SIMPLE malloc & pointer question
George Turczynski
george at hls0.hls.oz
Wed Aug 8 09:27:43 AEST 1990
Well, for starters, try this code instead:
/*** Cut here ***/
#include<stdio.h>
#include<malloc.h>
main()
{
int *a,*b;
b=(int *)malloc( (unsigned) 4*sizeof(int));
b[2]=5;
printf("main(): b[2]=%d\n",b[2]);
inita(&a,b); /* <<==== */
printf("main(): a[2]=%d\n",a[2]);
}
inita (a,b)
int *a[],b[]; /* <<==== */
{
*a= (int *)malloc( (unsigned) 4*sizeof(int)); /* <<==== */
(*a)[2]=3; /* <<==== */
printf("inita(): a[2]=%d\n",(*a)[2]); /* <<==== */
printf("inita(): b[2]=%d\n",b[2]);
}
/*** Cut here ***/
It produces the output:
"scratch: a.out
main(): b[2]=5
inita(): a[2]=3
inita(): b[2]=5
main(): a[2]=3
scratch: "
Which is probably what you expected of your code ?

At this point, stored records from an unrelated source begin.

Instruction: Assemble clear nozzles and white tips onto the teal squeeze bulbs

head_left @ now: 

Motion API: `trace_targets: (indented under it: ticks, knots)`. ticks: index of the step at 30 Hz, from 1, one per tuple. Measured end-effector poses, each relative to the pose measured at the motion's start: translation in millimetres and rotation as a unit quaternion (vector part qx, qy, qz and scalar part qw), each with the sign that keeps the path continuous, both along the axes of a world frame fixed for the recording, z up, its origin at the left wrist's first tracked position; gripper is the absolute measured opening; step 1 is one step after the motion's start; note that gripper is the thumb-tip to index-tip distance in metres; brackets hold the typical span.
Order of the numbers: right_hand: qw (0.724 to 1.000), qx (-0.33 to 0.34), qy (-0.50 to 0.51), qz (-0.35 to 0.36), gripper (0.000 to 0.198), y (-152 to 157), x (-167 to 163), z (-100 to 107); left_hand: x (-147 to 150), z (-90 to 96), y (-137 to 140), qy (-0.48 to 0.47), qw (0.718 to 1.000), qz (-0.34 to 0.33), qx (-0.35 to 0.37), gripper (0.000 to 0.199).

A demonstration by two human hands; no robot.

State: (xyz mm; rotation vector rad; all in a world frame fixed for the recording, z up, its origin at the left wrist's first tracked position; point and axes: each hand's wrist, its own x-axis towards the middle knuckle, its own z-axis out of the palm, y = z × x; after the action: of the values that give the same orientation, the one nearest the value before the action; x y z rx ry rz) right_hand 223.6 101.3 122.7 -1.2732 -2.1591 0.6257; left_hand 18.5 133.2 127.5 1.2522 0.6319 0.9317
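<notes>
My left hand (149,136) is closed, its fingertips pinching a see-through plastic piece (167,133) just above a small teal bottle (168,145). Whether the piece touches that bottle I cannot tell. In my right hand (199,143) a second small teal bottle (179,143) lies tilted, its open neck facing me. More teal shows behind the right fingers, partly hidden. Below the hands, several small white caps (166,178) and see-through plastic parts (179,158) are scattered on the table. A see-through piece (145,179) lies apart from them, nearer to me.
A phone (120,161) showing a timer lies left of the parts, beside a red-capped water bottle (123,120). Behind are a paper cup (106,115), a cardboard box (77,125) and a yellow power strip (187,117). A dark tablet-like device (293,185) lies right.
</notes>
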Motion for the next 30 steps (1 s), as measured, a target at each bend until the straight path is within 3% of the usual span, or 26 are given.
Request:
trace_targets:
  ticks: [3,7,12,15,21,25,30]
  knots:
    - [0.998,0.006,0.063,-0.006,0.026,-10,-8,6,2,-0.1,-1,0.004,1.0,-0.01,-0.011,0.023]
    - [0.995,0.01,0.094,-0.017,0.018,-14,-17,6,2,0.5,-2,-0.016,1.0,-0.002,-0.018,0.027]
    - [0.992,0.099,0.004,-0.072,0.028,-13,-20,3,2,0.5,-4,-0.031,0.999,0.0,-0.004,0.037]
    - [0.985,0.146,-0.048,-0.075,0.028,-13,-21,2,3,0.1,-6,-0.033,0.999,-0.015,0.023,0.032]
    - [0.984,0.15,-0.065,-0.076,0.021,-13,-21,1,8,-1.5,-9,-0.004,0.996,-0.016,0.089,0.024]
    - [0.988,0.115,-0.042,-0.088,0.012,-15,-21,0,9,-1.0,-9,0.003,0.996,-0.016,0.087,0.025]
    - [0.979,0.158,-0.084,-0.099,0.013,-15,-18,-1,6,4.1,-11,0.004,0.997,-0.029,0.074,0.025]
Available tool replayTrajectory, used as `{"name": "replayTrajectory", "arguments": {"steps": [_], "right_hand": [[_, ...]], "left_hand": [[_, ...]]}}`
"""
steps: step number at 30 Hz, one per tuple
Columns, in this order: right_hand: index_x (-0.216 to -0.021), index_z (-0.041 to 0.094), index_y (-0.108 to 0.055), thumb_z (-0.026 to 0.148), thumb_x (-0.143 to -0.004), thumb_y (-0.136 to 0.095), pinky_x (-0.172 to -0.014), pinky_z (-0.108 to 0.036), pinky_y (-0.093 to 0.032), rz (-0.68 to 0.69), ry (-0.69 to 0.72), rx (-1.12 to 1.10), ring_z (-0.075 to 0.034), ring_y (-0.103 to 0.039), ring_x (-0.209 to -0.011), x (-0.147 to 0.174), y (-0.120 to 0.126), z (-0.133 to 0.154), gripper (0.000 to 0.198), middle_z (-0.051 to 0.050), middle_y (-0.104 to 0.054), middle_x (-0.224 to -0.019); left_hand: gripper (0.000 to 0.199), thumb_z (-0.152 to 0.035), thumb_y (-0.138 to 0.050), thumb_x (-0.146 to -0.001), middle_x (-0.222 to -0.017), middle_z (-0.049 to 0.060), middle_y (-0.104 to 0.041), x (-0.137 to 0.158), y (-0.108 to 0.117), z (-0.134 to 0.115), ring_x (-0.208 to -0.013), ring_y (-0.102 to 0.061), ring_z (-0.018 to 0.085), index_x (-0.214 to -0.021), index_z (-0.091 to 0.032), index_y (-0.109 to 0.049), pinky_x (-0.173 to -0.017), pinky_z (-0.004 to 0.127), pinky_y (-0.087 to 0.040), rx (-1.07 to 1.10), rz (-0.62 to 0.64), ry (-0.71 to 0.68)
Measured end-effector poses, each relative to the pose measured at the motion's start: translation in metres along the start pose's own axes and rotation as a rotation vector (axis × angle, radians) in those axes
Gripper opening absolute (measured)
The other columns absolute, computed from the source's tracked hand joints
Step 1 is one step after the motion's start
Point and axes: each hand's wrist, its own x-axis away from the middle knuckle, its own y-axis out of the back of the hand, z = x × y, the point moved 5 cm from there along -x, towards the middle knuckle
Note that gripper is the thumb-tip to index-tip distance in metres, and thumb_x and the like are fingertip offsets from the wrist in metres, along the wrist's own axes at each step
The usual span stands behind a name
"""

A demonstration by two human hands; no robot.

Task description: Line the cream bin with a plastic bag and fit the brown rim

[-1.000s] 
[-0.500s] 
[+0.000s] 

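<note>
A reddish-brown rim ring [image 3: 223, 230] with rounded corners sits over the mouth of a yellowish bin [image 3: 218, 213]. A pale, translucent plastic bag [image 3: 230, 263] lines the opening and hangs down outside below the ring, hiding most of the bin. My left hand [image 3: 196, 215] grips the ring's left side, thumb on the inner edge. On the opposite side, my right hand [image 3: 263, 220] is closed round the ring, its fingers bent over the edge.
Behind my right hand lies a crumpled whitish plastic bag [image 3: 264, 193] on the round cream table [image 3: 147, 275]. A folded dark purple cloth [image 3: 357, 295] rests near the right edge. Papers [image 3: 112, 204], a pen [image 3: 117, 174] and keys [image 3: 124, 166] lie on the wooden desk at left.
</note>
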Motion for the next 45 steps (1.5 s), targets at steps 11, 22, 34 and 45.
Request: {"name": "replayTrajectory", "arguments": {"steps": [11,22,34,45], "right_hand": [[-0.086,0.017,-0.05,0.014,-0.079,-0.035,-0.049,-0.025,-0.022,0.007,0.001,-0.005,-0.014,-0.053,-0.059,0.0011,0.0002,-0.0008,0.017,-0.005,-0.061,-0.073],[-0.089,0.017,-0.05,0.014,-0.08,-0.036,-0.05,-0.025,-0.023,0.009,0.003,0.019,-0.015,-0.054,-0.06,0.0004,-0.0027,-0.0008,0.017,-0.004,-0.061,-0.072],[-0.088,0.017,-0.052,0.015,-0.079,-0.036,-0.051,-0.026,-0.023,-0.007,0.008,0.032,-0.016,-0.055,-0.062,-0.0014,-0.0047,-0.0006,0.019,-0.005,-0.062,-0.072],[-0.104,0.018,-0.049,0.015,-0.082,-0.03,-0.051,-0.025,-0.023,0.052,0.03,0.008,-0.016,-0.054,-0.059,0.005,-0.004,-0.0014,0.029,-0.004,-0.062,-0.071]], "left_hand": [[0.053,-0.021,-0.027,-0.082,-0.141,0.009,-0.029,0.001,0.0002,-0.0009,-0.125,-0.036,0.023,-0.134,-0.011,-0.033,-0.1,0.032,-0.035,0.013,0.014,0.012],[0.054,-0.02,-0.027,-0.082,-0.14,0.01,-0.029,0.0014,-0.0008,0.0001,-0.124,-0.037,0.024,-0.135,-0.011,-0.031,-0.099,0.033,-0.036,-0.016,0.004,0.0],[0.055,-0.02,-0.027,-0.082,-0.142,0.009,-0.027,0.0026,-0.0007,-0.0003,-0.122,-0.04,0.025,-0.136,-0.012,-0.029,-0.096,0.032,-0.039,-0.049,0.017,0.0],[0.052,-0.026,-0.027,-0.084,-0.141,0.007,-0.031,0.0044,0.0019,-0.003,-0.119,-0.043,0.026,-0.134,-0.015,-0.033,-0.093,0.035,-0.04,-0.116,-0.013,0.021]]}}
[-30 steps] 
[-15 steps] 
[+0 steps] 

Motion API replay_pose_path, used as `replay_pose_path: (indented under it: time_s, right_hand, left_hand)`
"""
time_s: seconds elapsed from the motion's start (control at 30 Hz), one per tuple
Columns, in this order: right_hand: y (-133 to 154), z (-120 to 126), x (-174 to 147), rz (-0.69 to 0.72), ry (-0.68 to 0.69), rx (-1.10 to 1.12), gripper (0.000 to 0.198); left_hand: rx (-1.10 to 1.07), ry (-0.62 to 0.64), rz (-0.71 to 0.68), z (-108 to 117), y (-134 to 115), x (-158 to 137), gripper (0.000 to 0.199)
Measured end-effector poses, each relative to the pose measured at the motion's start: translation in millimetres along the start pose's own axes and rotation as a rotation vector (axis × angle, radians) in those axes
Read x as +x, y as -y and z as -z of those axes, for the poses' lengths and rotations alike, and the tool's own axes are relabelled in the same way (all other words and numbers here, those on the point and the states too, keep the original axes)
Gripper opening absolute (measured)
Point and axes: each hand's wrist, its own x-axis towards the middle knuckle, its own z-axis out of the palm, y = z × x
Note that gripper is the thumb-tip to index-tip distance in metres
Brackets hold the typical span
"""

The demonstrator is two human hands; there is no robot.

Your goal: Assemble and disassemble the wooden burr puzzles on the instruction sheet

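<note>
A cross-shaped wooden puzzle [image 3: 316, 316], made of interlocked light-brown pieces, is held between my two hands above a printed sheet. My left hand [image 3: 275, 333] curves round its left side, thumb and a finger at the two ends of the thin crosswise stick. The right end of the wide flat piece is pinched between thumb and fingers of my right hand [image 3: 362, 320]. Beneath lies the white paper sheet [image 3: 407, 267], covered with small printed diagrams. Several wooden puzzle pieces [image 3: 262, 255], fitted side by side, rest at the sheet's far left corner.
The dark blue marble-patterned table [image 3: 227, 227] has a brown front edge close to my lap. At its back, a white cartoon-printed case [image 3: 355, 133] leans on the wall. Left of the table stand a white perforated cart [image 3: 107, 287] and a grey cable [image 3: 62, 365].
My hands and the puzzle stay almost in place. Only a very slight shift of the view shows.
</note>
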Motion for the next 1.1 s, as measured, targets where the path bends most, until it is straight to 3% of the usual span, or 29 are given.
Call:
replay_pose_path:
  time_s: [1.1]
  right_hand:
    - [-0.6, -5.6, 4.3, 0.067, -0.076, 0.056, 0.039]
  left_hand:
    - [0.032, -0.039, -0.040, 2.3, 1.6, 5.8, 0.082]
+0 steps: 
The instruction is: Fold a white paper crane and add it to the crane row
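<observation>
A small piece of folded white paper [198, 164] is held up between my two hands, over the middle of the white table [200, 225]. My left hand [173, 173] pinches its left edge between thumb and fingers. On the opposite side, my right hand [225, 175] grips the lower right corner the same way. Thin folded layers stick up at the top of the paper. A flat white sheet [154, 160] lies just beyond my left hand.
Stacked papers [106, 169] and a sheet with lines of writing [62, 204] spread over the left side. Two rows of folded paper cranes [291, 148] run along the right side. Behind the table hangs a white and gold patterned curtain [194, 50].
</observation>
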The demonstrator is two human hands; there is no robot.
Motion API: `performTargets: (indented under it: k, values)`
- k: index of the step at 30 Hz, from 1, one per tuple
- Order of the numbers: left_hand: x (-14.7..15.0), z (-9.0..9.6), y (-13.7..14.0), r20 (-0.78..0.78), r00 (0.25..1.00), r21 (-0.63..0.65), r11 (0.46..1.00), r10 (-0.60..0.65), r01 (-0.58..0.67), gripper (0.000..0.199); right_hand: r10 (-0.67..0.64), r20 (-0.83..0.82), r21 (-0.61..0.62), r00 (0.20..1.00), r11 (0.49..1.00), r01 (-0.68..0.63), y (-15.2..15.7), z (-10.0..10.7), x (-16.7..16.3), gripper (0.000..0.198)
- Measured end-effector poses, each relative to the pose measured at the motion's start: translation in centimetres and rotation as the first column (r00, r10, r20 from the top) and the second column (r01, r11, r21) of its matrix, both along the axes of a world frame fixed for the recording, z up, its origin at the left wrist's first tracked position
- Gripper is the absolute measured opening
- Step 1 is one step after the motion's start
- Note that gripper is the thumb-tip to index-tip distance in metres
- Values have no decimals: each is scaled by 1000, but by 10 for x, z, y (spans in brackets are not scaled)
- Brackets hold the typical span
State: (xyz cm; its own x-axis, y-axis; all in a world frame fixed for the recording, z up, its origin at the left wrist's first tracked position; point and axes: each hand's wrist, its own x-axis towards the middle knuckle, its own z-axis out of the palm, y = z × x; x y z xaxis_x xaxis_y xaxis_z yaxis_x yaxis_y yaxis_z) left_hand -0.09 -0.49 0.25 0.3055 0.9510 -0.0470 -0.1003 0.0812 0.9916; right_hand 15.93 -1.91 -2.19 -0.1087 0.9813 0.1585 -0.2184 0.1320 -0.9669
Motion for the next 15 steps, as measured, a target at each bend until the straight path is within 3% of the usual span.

The reason it failed is because you passed the value of (int *)a
to inita(), and not its address. The value was of course NULL,
but was then assigned a value by your call to malloc(), and this is
perfectly valid. That is why a[2] was meaningful in inita().
The problem is that you altered a stack variable `a' in inita() and
not the stack variable `a' in main(), which is what you thought you
did. When you got back into main(), `a' was still NULL, and voila,
`a[2]' will cause a SIGSEGV to be sent to the process !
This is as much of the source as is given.